■ ACTIVITY ■
Could you restate the data word for word?

↓

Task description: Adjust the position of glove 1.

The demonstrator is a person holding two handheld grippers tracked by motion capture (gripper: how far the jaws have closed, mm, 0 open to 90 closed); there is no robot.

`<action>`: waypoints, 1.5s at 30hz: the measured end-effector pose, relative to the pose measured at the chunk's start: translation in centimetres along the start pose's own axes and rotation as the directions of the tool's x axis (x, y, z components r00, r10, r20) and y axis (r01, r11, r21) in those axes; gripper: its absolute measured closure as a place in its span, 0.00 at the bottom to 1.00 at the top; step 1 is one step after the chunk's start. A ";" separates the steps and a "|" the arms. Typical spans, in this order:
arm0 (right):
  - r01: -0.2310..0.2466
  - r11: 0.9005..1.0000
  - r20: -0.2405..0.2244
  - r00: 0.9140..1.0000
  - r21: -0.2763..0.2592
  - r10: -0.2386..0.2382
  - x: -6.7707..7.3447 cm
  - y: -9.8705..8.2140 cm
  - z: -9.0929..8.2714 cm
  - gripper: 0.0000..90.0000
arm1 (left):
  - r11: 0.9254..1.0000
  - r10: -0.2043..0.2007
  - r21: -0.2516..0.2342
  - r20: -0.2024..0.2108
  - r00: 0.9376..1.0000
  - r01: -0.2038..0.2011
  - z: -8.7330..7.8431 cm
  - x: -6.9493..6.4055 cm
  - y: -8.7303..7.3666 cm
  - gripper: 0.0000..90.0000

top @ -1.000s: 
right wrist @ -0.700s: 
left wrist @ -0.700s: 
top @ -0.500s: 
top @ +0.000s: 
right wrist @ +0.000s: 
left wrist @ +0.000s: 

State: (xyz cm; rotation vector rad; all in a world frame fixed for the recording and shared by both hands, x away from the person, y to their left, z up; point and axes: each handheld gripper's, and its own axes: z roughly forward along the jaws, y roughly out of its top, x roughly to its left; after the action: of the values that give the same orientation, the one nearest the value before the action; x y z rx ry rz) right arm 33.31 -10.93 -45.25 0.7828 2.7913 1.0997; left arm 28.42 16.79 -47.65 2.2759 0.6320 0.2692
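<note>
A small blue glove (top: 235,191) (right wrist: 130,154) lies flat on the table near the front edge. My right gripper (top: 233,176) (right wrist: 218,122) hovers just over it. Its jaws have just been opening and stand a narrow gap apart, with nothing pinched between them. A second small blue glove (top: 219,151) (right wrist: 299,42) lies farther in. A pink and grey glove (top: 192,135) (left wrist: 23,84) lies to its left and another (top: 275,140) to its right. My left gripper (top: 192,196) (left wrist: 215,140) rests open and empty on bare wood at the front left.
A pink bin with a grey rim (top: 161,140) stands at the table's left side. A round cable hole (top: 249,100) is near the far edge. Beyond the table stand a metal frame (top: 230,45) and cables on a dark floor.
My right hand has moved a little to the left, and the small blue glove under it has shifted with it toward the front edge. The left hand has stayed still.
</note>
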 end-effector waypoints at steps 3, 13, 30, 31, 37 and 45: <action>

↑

■ SOLUTION TO THE EXERCISE ■
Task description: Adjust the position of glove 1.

The demonstrator is a person holding two handheld grippers tracked by motion capture (gripper: how far the jaws have closed, mm, 0 open to 90 closed); there is no robot.

`<action>`: waypoints, 1.5s at 30hz: the measured end-effector pose, relative to the pose measured at the chunk's start: translation in centimetres along the start pose's own axes and rotation as the directions of the tool's x axis (x, y, z components r00, r10, r20) and y axis (r01, r11, r21) in those axes; gripper: its absolute measured closure as a place in its span, 0.00 at the bottom to 1.00 at the top; step 1 is one step after the chunk's start. A ";" separates the steps and a "|" the arms. Typical spans, in this order:
arm0 (right):
  - r01: -0.2310..0.2466
  - r11: 0.9005..1.0000
  - r20: -0.2405..0.2244
  - r00: 0.9140..1.0000
  - r21: -0.2763..0.2592
  - r10: -0.2386..0.2382
  - x: -6.7707..7.3447 cm
  - y: -9.8705..8.2140 cm
  - z: -9.0929..8.2714 cm
  - gripper: 0.0000..90.0000
arm1 (left):
  - r11: 0.9254..1.0000
  - r10: -0.2043..0.2007
  - r21: -0.2516..0.2342
  - r20: -0.2024..0.2108
  - r00: 0.9376..1.0000
  - r01: -0.2038..0.2011
  - z: -8.7330..7.8431 cm
  - x: -6.9493..6.4055 cm
  - y: -8.7303..7.3666 cm
  - gripper: 0.0000..90.0000

top @ -1.000s: 
right wrist @ -0.700s: 
left wrist @ -0.700s: 
top @ -0.500s: 
top @ +0.000s: 
right wrist @ +0.000s: 
left wrist @ +0.000s: 

State: (xyz cm; rotation vector rad; all in a world frame fixed for the recording and shared by both hands, x away from the person, y to their left, z up; point and axes: each handheld gripper's, and its own axes: z roughly forward along the jaws, y roughly out of its top, x roughly to its left; after the action: of the values that give the same orientation, the one nearest the value before the action; x y z rx ry rz) right arm 33.31 -10.93 -45.25 0.7828 2.7913 1.0997; left arm 28.42 16.79 -47.65 2.2759 0.6320 0.2692
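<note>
A small blue glove (top: 235,191) (right wrist: 130,154) lies flat on the table near the front edge. My right gripper (top: 233,176) (right wrist: 218,122) hovers just over it. Its jaws have just been opening and stand a narrow gap apart, with nothing pinched between them. A second small blue glove (top: 219,151) (right wrist: 299,42) lies farther in. A pink and grey glove (top: 192,135) (left wrist: 23,84) lies to its left and another (top: 275,140) to its right. My left gripper (top: 192,196) (left wrist: 215,140) rests open and empty on bare wood at the front left.
A pink bin with a grey rim (top: 161,140) stands at the table's left side. A round cable hole (top: 249,100) is near the far edge. Beyond the table stand a metal frame (top: 230,45) and cables on a dark floor.
My right hand has moved a little to the left, and the small blue glove under it has shifted with it toward the front edge. The left hand has stayed still.
</note>
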 end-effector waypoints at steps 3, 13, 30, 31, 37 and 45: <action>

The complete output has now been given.